I got a question from HW:
we have a sample data like this---
data = [ ("B", 2), ("A", 1), ("A", 4), ("B", 2), ("B", 3) ]
the combineByKey code is like this---
>>> rdd = sc.parallelize( data )
>>> rdd2 = rdd.combineByKey
>>> rdd2 = rdd.combineByKey(lambda value: (value, value+2, 1),
... lambda x, value: (x[0] + value, x[1] + value*value, x[2] + 1),
... lambda x, y: (x[0] + y[0], x[1] + y[1], x[2] + y[2]))
I got a result like this:
>>> myoutput = rdd2.collect()
>>> myoutput
[('B', (7, 17, 3)), ('A', (5, 9, 2))]
since we suppose to manually write out the answer instead of just run the code to get the result.

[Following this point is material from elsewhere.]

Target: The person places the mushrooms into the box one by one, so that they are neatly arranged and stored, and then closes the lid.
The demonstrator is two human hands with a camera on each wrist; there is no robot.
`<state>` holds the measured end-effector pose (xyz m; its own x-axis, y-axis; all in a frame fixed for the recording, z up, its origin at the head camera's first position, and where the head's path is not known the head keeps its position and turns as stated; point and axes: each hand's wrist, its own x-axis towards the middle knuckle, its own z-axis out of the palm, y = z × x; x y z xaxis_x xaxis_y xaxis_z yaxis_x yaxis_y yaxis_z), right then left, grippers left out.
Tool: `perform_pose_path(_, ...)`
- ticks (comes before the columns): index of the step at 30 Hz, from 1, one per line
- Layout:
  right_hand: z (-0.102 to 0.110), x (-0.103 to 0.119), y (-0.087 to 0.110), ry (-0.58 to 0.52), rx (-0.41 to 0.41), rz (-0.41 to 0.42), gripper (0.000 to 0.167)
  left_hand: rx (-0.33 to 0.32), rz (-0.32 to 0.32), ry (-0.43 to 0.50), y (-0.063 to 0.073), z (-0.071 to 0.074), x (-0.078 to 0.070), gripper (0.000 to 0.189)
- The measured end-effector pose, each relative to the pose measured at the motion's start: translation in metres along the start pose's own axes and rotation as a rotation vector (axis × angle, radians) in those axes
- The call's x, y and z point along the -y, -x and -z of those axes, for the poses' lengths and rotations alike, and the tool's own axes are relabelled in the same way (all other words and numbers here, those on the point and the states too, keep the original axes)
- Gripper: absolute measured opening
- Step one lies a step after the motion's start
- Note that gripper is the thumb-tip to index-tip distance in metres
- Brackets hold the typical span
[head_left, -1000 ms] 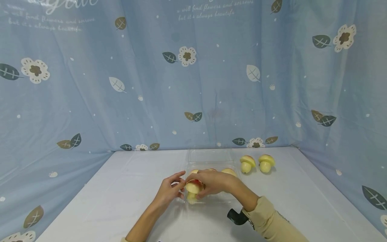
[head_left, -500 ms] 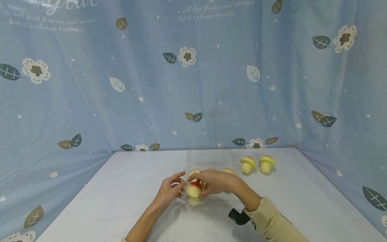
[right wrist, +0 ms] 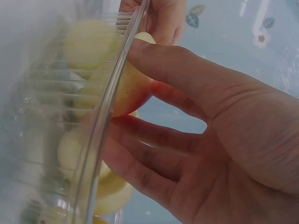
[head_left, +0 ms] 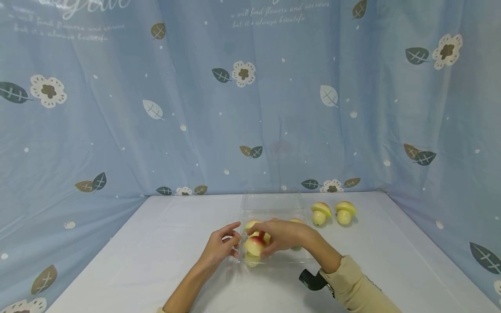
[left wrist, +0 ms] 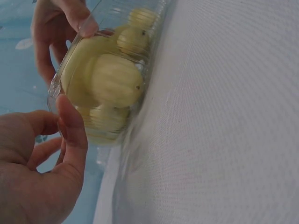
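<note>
A clear plastic clamshell box (head_left: 272,201) lies with its lid folded back and holds several pale yellow toy mushrooms. My right hand (head_left: 279,235) reaches in from the right, thumb and fingers around the red-topped cap of the front-left mushroom (head_left: 254,247). In the right wrist view, the thumb lies over the box's near rim (right wrist: 114,77) against this mushroom (right wrist: 133,91). My left hand (head_left: 221,245) pinches the box's left rim between thumb and fingers, as the left wrist view shows. Through the clear wall, a mushroom stem (left wrist: 117,79) faces that camera. My right hand hides part of the contents.
Two more toy mushrooms stand right of the box, one nearer (head_left: 321,213) and one farther right (head_left: 345,212). The white tabletop (head_left: 164,243) ends at a blue patterned curtain (head_left: 188,130) behind and at both sides. A black wrist device (head_left: 312,280) hangs under my right sleeve.
The mushroom in my right hand has tipped from upright, its red top turning toward the camera, then shifted slightly right within the box. My left hand has stayed at the rim.
</note>
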<state>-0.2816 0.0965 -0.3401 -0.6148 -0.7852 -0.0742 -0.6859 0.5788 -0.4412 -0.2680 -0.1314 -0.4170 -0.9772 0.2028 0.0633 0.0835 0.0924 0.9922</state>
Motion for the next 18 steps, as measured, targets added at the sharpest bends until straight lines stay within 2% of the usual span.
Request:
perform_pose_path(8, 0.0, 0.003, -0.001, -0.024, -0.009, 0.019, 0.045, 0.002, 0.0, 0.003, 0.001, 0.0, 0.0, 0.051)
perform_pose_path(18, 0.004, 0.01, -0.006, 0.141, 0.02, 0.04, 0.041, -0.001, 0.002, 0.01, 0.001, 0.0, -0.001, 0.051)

after the first lambda, is it correct I got this result: (b, (2,4,1)), (a,(1,3,1)), (a,(4,6,1)),(b,(2,4,1)),(b,(3,5,1)? But I don't quite understand "x[1] + value*value" part for the second lambda? How to get the middle value of 17 and 9 for b and a?
Can anyone help to explain to me? Thank you!

As explained in the link by cricket_007,
When using combineByKey values are merged into one value at each partition then each partition value is merged into a single value.
Lets first look at the number of partitions and what each partition contains after we parallelize the data.
>>> data = [ ("B", 2), ("A", 1), ("A", 4), ("B", 2), ("B", 3) ]
>>> rdd = sc.parallelize( data )
>>> rdd.collect()
[('B', 2), ('A', 1), ('A', 4), ('B', 2), ('B', 3)]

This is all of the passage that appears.